Exercise: Output only the stretch of the listing that starts at the line containing "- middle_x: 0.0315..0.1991" and ends at the line containing "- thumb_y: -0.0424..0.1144", reproduced exactly with both ends.

################

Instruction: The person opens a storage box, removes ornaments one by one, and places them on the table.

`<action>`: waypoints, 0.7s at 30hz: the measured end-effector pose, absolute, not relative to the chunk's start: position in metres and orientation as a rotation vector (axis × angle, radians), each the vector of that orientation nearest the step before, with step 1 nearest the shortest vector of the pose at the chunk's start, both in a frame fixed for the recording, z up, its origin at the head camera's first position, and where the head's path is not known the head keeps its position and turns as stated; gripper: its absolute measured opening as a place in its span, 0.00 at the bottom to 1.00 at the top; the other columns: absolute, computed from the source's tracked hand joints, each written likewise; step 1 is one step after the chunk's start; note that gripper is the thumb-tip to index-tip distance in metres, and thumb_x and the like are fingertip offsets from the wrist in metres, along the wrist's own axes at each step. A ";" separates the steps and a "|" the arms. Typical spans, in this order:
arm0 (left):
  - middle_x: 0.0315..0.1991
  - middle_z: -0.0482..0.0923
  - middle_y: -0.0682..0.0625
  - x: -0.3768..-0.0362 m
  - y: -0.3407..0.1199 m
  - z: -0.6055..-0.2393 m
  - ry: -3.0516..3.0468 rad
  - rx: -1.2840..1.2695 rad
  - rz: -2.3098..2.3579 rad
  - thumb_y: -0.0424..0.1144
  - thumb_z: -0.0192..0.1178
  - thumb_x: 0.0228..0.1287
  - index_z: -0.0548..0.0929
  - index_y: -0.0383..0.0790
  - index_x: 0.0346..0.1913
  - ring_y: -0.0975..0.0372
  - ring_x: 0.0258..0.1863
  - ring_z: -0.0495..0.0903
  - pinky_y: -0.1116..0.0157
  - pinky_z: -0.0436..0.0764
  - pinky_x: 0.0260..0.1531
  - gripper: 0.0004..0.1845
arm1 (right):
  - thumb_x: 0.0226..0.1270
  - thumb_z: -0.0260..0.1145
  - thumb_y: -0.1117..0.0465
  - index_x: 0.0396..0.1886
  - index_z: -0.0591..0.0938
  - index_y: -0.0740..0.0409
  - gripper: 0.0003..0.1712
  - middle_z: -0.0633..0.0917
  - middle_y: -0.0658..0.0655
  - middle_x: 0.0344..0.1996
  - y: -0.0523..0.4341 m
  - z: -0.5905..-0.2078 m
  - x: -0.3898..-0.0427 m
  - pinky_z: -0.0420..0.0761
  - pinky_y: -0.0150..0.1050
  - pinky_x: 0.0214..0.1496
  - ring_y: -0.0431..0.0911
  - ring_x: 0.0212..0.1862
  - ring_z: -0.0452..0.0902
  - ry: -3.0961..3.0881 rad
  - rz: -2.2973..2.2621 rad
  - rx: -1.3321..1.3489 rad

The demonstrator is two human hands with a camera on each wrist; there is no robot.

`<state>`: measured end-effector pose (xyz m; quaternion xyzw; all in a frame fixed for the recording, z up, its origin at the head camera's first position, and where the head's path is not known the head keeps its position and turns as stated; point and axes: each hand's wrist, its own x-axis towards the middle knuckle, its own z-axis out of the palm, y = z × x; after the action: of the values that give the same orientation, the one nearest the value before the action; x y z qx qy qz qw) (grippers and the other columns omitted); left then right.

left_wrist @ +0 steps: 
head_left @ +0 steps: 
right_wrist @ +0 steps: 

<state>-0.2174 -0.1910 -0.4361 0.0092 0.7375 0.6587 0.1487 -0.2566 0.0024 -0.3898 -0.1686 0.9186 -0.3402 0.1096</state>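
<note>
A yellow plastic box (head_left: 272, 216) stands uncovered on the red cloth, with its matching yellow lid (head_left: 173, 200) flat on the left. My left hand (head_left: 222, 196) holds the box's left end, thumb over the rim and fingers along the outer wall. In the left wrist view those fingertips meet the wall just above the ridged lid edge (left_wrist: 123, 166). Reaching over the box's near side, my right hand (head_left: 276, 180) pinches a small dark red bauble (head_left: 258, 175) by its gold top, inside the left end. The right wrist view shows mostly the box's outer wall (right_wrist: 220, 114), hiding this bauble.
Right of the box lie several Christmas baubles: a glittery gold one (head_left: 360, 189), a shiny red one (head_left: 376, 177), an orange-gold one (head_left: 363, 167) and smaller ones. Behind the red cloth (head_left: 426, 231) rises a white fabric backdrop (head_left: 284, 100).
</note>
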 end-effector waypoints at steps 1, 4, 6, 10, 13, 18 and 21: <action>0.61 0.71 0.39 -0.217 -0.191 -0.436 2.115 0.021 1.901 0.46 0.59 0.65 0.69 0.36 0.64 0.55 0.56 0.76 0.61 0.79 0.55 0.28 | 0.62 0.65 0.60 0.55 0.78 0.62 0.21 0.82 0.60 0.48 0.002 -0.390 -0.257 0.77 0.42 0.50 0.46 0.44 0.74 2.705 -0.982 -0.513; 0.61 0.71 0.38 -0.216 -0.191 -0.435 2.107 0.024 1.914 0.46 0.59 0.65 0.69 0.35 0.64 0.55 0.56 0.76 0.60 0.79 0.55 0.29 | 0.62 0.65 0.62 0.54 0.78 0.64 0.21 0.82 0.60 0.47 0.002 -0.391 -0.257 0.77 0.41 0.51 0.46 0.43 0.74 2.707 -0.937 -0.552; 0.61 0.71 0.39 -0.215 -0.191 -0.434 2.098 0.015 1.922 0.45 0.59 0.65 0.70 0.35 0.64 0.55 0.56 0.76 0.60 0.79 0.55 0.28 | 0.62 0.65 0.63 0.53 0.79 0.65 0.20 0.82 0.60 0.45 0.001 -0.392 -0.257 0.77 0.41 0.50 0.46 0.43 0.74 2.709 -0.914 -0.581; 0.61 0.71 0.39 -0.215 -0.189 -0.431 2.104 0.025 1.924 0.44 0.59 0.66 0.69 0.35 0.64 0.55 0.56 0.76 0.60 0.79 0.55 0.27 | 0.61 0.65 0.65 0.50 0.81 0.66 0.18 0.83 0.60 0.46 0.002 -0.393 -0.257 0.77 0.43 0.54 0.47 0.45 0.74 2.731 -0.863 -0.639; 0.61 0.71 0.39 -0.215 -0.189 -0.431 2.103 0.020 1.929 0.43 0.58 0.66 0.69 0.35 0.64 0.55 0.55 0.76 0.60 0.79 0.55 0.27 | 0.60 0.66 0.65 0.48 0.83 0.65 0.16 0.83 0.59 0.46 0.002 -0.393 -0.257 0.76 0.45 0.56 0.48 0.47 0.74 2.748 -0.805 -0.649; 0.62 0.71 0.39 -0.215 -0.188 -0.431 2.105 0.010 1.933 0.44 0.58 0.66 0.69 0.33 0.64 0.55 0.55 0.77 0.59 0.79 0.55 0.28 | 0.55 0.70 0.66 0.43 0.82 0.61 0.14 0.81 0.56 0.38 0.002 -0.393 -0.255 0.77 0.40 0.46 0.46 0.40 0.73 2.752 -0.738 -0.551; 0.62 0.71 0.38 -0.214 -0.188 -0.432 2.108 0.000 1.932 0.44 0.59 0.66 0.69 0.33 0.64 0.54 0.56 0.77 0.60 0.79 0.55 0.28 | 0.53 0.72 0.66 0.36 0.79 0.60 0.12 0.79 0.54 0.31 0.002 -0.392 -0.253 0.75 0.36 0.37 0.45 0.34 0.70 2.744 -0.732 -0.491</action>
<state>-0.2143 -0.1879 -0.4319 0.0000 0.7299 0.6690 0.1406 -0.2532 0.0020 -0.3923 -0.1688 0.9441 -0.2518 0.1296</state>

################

Result of the task:
  - middle_x: 0.0315..0.1991
  - middle_z: -0.0482..0.0923
  - middle_y: -0.0682..0.0625
  - x: -0.3768..-0.0362 m
  - y: -0.3407..0.1199 m
  - z: -0.6055..-0.2393 m
  - ry: -3.0516..3.0468 rad
  - rx: -1.2840..1.2695 rad
  - rz: -2.3098..2.3579 rad
  - thumb_y: -0.0424..0.1144

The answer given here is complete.